YOUR OBJECTIVE: Below are records; how many of their lines hold the string "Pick"? Reply with nothing but the number.

-- INPUT follows --

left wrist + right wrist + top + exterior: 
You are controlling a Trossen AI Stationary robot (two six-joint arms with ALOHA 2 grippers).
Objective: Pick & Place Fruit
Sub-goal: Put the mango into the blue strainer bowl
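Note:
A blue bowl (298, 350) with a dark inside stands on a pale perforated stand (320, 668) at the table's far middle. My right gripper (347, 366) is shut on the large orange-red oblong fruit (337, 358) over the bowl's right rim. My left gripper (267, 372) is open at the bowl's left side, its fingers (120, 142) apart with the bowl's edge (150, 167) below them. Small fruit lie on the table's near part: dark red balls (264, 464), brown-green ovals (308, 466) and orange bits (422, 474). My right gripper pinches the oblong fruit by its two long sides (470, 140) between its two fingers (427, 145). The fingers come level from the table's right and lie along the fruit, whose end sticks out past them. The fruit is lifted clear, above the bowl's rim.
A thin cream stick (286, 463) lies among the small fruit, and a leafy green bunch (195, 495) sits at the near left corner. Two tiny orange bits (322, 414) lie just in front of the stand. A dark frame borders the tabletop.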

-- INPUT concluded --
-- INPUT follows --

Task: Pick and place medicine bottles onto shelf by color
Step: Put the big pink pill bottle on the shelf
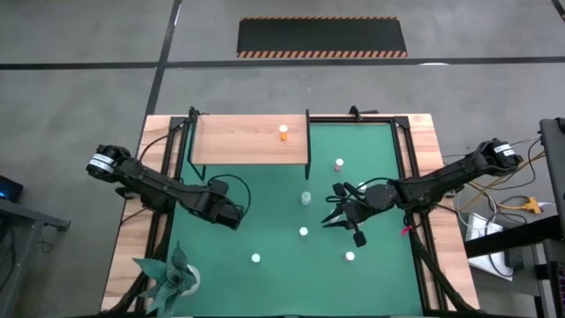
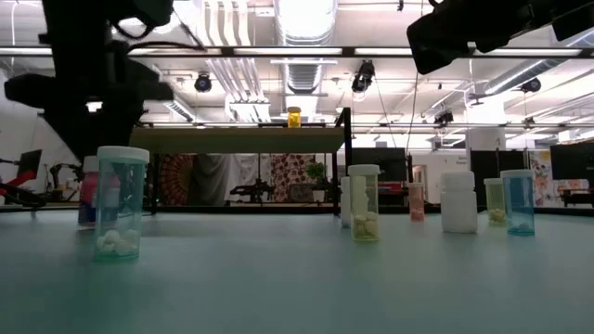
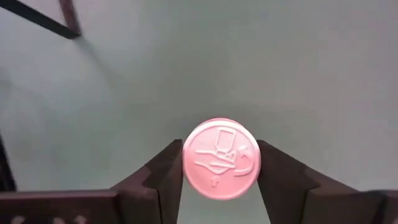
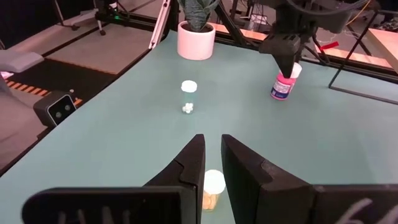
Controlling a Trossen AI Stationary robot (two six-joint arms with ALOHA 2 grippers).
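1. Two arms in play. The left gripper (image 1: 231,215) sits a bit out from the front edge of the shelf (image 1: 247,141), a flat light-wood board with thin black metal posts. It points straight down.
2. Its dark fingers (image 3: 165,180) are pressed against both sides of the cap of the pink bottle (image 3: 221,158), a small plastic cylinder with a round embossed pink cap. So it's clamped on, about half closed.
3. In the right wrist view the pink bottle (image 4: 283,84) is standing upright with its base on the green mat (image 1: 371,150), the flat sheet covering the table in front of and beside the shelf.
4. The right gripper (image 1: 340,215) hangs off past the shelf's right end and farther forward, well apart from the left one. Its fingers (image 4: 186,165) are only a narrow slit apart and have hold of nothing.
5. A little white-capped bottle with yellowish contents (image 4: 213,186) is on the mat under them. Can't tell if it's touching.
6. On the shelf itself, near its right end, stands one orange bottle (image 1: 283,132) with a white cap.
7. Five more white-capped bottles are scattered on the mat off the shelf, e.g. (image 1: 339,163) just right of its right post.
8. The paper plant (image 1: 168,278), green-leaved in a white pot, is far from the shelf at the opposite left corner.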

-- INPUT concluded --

SOLUTION TO THIS EXERCISE: 2